A small number of ytterbium ions could out-compute even the best superconducting quantum computers, a soon-to-be-published paper experimenting on the latest ion trapping quantum machines says. Produced by Maryland-based IonQ, the two state-of-the-art quantum computers trap atomic cubits securely in place and then blasts them with lasers until they do maths good.

IonQ’s two quantum machines have the potential to max out around 160 qubits, but so far have only utilised 79 in operations. Whereas the likes of IBM, Google, and Intel utilise superconducting elements chilled to less-than deep space temperatures to create their qubits, IonQ takes a different approach. Each qubit is a single atom of the element ytterbium held securely in a vacuum. An approach called ion trapping.

IonQ says that its ion trap design is superior to that of superconducting processors. These usually are prone to errors, whereas the ion trap approach is reportedly far more robust. This allows it to keep single qubit and double qubit gate fidelity – a measure of logical operation accuracy – to 99.97% and 99.3% percent respectively for its 79-qubit machine.

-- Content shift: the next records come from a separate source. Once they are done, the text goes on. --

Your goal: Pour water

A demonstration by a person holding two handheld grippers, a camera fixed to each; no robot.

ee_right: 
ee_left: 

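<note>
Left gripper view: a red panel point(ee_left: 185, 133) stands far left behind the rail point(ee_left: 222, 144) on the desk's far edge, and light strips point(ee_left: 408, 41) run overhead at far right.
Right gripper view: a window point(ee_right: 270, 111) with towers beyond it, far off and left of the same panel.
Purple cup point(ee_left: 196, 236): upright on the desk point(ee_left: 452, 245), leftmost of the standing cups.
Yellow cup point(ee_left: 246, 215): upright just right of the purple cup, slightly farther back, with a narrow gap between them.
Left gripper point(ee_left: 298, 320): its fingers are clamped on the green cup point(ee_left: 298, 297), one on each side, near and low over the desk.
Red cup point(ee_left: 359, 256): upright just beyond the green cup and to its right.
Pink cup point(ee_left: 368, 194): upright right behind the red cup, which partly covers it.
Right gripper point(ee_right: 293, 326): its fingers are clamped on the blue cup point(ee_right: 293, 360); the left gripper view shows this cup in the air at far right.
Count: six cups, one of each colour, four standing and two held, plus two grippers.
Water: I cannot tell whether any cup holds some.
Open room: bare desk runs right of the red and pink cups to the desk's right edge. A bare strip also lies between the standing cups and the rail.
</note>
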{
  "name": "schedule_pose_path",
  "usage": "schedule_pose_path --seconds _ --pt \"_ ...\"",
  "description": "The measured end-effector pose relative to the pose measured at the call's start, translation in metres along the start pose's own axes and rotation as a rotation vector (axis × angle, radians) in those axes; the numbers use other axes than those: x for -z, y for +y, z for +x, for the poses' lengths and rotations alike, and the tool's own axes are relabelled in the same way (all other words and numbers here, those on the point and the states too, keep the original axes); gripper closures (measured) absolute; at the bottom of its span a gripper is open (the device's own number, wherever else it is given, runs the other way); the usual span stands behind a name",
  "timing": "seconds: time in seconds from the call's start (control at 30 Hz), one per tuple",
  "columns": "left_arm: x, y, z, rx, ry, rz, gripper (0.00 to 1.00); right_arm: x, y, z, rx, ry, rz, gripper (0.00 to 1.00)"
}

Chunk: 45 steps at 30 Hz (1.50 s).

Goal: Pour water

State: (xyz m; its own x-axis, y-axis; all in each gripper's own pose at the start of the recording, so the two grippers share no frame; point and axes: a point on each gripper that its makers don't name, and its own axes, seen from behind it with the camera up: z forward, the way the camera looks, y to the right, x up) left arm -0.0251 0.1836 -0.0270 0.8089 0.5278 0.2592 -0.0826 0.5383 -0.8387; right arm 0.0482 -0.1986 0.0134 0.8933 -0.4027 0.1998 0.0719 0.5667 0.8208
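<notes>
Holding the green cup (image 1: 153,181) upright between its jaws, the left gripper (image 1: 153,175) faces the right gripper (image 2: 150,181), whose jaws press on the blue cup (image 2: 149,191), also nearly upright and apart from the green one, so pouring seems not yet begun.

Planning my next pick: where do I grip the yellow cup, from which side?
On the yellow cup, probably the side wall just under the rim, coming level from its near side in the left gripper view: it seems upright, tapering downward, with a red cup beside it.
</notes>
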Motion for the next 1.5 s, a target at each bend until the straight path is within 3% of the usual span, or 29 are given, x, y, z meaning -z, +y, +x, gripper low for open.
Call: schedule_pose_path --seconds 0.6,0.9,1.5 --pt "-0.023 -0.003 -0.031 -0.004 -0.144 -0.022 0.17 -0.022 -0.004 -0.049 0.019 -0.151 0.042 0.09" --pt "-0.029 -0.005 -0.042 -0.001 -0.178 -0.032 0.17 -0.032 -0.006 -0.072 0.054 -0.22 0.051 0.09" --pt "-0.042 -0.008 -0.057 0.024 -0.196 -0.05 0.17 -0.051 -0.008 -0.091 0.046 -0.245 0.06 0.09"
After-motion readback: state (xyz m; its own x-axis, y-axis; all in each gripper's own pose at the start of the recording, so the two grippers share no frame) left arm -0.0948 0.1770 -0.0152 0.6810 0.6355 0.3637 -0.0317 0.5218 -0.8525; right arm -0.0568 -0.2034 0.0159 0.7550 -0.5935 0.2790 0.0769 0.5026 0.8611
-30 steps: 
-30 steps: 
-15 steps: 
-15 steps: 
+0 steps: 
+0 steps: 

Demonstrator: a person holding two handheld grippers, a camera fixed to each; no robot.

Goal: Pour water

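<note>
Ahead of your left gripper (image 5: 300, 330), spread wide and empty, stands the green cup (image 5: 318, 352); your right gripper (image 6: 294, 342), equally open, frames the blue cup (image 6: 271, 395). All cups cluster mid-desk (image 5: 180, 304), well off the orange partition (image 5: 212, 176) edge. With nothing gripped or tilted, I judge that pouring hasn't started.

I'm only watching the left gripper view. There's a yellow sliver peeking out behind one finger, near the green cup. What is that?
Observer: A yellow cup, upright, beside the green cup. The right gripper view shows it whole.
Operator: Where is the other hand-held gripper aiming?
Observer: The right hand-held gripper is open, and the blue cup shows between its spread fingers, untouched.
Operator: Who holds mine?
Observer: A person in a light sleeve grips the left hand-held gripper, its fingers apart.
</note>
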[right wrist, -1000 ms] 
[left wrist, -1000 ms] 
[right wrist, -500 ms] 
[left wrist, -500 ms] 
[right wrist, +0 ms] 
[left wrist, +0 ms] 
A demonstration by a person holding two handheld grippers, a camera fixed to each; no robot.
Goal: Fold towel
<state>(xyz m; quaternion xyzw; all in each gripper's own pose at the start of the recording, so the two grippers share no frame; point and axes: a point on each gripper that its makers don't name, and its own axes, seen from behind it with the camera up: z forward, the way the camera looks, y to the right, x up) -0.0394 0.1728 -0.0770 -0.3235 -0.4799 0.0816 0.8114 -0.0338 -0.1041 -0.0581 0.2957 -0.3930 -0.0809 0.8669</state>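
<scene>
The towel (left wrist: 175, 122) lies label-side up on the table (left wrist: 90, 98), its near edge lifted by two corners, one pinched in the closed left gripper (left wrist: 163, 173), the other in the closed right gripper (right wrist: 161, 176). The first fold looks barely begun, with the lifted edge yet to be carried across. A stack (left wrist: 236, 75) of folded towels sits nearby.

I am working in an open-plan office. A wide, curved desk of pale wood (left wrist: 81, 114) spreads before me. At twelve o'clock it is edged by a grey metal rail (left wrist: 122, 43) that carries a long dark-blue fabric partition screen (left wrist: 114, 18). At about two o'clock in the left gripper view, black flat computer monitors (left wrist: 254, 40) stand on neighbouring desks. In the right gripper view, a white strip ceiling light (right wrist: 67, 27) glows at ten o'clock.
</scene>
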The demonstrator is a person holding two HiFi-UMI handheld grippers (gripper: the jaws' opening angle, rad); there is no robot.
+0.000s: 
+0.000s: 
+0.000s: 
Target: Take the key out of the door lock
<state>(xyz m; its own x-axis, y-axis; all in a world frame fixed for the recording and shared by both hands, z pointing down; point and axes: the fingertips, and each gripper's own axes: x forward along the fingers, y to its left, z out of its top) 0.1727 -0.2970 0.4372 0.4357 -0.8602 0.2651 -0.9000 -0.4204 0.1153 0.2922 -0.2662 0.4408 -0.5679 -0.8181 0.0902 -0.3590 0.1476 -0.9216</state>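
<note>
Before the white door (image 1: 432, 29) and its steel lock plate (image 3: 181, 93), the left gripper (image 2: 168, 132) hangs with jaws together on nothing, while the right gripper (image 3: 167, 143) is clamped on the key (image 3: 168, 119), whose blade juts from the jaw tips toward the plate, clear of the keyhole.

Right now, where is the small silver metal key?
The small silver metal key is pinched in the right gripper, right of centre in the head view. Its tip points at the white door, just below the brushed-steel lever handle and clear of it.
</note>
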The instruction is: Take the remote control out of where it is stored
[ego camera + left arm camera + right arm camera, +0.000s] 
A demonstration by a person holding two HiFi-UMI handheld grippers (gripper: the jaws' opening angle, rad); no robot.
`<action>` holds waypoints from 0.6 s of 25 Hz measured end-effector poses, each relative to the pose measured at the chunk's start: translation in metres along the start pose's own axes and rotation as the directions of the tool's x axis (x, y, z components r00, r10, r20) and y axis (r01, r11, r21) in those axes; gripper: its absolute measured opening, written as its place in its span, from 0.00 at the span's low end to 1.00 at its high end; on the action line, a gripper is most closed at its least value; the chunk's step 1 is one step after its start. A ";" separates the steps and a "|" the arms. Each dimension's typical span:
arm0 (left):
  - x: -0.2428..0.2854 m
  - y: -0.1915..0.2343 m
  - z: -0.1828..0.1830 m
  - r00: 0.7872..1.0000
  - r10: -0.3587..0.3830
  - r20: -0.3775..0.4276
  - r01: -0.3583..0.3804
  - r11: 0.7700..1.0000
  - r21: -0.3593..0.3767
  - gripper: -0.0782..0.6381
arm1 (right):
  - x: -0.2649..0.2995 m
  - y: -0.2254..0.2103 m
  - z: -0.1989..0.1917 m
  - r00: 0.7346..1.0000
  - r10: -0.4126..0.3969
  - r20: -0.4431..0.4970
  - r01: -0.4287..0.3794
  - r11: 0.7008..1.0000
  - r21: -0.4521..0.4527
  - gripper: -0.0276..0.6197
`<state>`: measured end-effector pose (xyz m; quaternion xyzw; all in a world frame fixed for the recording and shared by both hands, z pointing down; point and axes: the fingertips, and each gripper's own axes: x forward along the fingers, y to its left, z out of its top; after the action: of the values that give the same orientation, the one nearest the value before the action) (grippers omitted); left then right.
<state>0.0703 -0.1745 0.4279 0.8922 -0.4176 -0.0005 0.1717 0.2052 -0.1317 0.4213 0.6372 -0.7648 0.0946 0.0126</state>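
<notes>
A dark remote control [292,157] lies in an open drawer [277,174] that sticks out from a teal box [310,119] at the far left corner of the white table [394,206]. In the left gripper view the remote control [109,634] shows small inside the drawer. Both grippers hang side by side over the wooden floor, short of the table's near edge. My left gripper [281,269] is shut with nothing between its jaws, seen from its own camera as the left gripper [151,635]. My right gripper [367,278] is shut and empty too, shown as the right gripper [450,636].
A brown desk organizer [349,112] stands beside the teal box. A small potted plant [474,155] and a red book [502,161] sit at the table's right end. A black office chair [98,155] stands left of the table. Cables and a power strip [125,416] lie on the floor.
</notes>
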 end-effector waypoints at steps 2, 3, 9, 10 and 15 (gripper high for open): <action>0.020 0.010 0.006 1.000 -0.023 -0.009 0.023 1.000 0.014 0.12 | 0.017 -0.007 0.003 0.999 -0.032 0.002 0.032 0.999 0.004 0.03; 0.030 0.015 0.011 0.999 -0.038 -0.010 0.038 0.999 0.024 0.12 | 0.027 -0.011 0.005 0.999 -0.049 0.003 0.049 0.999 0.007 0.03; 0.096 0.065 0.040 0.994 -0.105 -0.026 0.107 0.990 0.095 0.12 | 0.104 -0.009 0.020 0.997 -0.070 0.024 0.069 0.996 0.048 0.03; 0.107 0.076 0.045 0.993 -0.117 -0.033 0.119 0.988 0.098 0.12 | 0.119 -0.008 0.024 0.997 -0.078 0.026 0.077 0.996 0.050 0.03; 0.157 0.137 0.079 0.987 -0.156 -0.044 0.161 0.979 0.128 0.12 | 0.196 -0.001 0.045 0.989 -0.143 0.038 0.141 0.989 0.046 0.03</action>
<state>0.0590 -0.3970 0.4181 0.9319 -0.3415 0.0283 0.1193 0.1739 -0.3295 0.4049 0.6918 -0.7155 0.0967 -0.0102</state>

Qubits can exist in a superposition of states, both 1 and 0 simultaneously, and are also bonded together by entanglement. Ion computers, of which IonQ now has two, are particularly strong in harnessing the latter, utilising lasers to entangle arbitrary pairs of qubits where other quantum approaches could not.

But one of the biggest benefits, or so IonQ says, is that it can “handle longer calculations than other commercial quantum computers” before things go awry and qubits decohere due to quantum noise. Researchers (via Ars Technica) report that they are able to perform 50 consecutive operations with the qubit, more or less, retaining the correct state.

“Atomic qubits are perfect, so we don’t need to spend any more time on the physics Our work is now focused on systems engineering and integration,” Jungsang Kim, co-founder of IonQ and engineering professor at Duke, says. “Every quarter we make our lasers more precise and our ion trap package more capable through the increased sophistication of our control software. Each improvement dramatically expands our processing power.”

The researchers went on to calculate the ground state energy of a water molecule with IonQ’s quantum computer. This is a fairly repetitive calculation, and not out of the realms of modern day computing, but it’s one that requires many operations for accuracy.

And the results are not too dissimilar from those obtained from a classical computer.

Now that might seem like a colossal waste of time, but, in fact, it shows the hardiness and accuracy of the ion trap approach in replicating a highly-accurate computer in a number-crunching task. Usually quantum computers are riddled with exacerbated errors propagated throughout calculations as qubits go haywire over time, inevitably leading to skewed results. If ion trap qubits can maintain their atomic precision for a longer duration, they could have huge potential in the race towards quantum supremacy.